Your answer must restate the listing below word for word and contain no images.

____

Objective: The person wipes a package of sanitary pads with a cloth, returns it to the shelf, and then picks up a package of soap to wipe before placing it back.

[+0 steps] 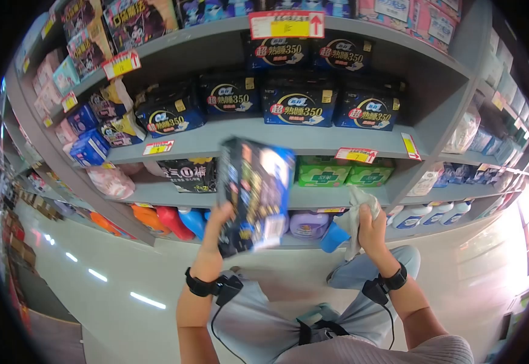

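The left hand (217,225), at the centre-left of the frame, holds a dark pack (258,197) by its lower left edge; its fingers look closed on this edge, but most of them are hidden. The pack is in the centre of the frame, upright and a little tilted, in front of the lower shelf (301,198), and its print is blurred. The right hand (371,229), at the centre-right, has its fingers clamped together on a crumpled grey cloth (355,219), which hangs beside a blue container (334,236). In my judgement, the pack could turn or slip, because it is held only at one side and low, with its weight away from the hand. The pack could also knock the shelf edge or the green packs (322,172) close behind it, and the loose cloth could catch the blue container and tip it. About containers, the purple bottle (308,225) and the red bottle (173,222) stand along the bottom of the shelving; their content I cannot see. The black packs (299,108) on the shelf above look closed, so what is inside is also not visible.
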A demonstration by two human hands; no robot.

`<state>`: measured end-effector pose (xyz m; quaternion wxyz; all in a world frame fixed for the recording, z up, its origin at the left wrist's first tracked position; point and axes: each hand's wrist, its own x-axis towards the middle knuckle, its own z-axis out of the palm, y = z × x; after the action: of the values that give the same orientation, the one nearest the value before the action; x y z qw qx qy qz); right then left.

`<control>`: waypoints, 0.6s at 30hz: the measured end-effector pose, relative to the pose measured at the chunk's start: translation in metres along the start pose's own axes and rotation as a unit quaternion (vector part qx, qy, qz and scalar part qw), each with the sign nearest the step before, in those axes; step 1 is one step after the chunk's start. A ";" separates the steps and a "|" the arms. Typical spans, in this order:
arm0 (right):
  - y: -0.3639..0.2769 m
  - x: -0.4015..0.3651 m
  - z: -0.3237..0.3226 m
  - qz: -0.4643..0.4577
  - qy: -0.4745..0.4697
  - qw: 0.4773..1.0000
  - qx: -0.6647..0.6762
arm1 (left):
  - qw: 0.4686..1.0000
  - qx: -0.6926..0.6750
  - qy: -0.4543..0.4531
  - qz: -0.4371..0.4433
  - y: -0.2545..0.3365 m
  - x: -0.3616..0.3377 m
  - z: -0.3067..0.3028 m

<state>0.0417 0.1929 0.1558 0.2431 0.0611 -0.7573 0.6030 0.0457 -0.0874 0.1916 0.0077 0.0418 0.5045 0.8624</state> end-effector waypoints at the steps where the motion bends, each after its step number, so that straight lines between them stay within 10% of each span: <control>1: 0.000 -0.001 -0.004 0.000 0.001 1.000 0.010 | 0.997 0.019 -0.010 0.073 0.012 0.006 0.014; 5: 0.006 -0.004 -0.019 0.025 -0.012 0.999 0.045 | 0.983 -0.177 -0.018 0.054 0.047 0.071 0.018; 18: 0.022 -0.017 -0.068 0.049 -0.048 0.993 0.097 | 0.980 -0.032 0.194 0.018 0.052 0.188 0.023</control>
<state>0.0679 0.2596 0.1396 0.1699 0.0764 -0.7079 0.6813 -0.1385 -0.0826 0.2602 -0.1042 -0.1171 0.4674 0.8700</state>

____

## Result of this task:
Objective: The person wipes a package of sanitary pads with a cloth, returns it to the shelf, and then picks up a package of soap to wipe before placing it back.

[+0 steps] 

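The left hand (217,225), at the centre-left of the frame, holds a dark pack (258,197) by its lower left edge; its fingers look closed on this edge, but most of them are hidden. The pack is in the centre of the frame, upright and a little tilted, in front of the lower shelf (301,198), and its print is blurred. The right hand (371,229), at the centre-right, has its fingers clamped together on a crumpled grey cloth (355,219), which hangs beside a blue container (334,236). In my judgement, the pack could turn or slip, because it is held only at one side and low, with its weight away from the hand. The pack could also knock the shelf edge or the green packs (322,172) close behind it, and the loose cloth could catch the blue container and tip it. About containers, the purple bottle (308,225) and the red bottle (173,222) stand along the bottom of the shelving; their content I cannot see. The black packs (299,108) on the shelf above look closed, so what is inside is also not visible.
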A demonstration by two human hands; no robot.

`<state>`: measured end-effector pose (xyz m; quaternion wxyz; all in a world frame fixed for the recording, z up, its origin at the left wrist's first tracked position; point and axes: each hand's wrist, its own x-axis towards the middle knuckle, its own z-axis out of the palm, y = z × x; after the action: of the values that give the same orientation, the one nearest the value before the action; x y z qw qx qy qz); right then left.

`<control>`: waypoints, 0.6s at 30hz: the measured end-effector pose, relative to the pose measured at the chunk's start: translation in metres along the start pose's own axes and rotation as a unit quaternion (vector part qx, qy, qz and scalar part qw), each with the sign nearest the step before, in those axes; step 1 is one step after the chunk's start. A ";" separates the steps and a "|" the arms. Typical spans, in this order:
arm0 (right):
  - y: -0.3639..0.2769 m
  - x: -0.4015..0.3651 m
  - z: -0.3237..0.3226 m
  - qz: -0.4643..0.4577
  - qy: -0.4745..0.4697
  - qw: 0.4773..1.0000
  - qx: -0.6647..0.6762
arm1 (left):
  - qw: 0.4686..1.0000
  - qx: -0.6926..0.6750
  - qy: -0.4543..0.4531
  - qz: -0.4371..0.4433
  - y: -0.2545..0.3365 m
  - x: -0.3616..0.3377 m
  - z: -0.3067..0.3028 m

<state>0.0417 0.1929 0.1558 0.2431 0.0611 -0.7573 0.6030 0.0457 -0.0874 0.1916 0.0077 0.0418 0.5045 0.8624</state> end-effector waypoints at the steps where the motion bends, each after its step number, so that straight lines between them stay within 10% of each span: <control>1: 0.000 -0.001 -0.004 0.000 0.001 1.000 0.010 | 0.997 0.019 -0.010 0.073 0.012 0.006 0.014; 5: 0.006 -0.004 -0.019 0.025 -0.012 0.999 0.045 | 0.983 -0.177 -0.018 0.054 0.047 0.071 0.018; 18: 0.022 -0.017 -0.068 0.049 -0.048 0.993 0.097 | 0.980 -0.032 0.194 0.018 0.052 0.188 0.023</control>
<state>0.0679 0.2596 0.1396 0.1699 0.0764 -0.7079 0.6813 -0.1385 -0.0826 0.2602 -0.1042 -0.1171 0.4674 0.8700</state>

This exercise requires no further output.